I am trying to overcome a bottleneck in a process by implementing Numba’s njit. There are two simple functions in this bottleneck, both ready to work with Numba. See the test with and with njit below:

import numpy as np
from numba import njit # nb.__version__ returns 0.55.1


def weib_2params_sampl(shape, scale, num_samples=1):
    arr=np.random.weibull(shape, size=num_samples)
    return scale*arr

def weib_2params(y, iters=1000, eps=1e-6):
    ## Checkers
    # Check for distribution ndim
    if len(y.shape) != 1:
        print("Weibull 2 params fit Error. Function requires 'y' to have ndim==1")
        return np.nan, np.nan
    # Check for nans ~ automatically erase them
    if np.isnan(y).any():
        y = np.ravel(y)[~np.isnan(y)]
    
    ## 2 params-Weibull fit k via MLE
    # Initialization
    ln_y = np.log(y)
    k = 1.
    k_t_1 = k

    for t in range(iters):
        y_k = y ** k
        y_k_ln_y = y_k * ln_y
        ff = np.sum(y_k_ln_y)
        fg = np.sum(y_k)
        f = ff / fg - np.mean(ln_y) - (1. / k)

        # Calculate second derivative d^2f/dk^2
        ff_prime = np.sum(y_k_ln_y * ln_y)
        fg_prime = ff
        f_prime = (ff_prime/fg - (ff/fg * fg_prime/fg)) + (1. / (k*k))

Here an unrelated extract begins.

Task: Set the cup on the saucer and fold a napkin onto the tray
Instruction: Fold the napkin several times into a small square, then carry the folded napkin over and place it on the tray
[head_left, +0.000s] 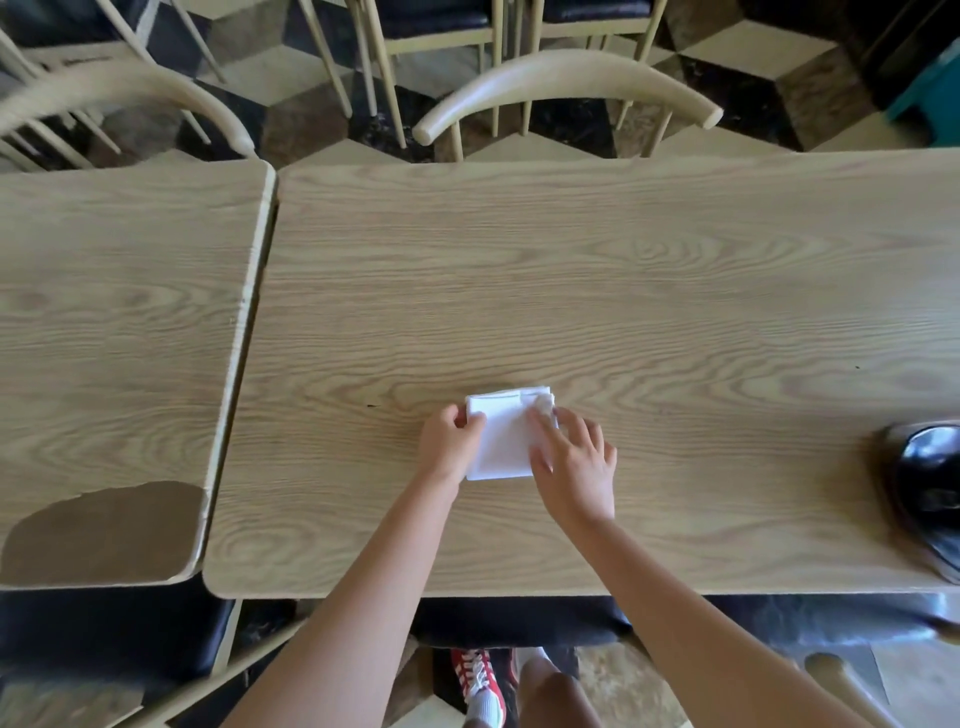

        # Newton-Raphson method k = k - f(k;x)/f'(k;x)
        k -= f/f_prime

        if np.isnan(f):
            print("Weibull 2 params fit warning. Fitting the 2 parameters Weibull is impossible. Returning NaN for shape and scale")
            return np.nan, np.nan
        if abs(k - k_t_1) < eps:
            break
        # Update the MLE
        k_t_1 = k

    lam = np.mean(y ** k) ** (1.0 / k)
    return k, lam
	
def test():
	arr = weib_2params_sampl(*np.random.uniform(.1,6, 2), num_samples=15000)
	weib_2params(arr)


######## Numba implementation

@jit(nopython=True)
def weib_2params_sampl_nb(shape, scale, num_samples=1):
    return scale * np.random.weibull(shape, size=num_samples)
	
@jit(nopython=True)
def weib_2params_nb(y, iters=1000, eps=1e-6):
    ## Checkers
    # Check for distribution ndim
    if len(y.shape) != 1:
        print("Weibull 2 params fit Error. Function requires 'y' to have ndim==1")
        return np.nan, np.nan
    # Check for nans ~ automatically erase them
    if np.isnan(y).any():
        y = np.ravel(y)[~np.isnan(y)]
    
    ## 2 params-Weibull fit k via MLE
    # Initialization
    ln_y = np.log(y)
    k = 1.
    k_t_1 = k

    for t in range(iters):
        y_k = y ** k
        y_k_ln_y = y_k * ln_y
        ff = np.sum(y_k_ln_y)
        fg = np.sum(y_k)
        f = ff / fg - np.mean(ln_y) - (1. / k)

        # Calculate second derivative d^2f/dk^2
        ff_prime = np.sum(y_k_ln_y * ln_y)
        fg_prime = ff
        f_prime = (ff_prime/fg - (ff/fg * fg_prime/fg)) + (1. / (k*k))

        # Newton-Raphson method k = k - f(k;x)/f'(k;x)
        k -= f/f_prime

        if np.isnan(f):
            print("Weibull 2 params fit warning. Fitting the 2 parameters Weibull is impossible. Returning NaN for shape and scale")
            return np.nan, np.nan
        if abs(k - k_t_1) < eps:
            break
        # Update the MLE
        k_t_1 = k

    lam = np.mean(y ** k) ** (1.0 / k)
    return k, lam

@jit(nopython=True)
def test_nb():
	arr = weib_2params_sampl_nb(*np.random.uniform(.1,6, 2), num_samples=15000)
	weib_2params_nb(arr)

The results from running test are (in notebook):

%timeit test
"21.3 ns ± 0.353 ns per loop (mean ± std. dev. of 7 runs, 10,000,000 loops each)"
%timeit test_nb # with numba already compiled
"23.3 ns ± 0.491 ns per loop (mean ± std. dev. of 7 runs, 10,000,000 loops each)"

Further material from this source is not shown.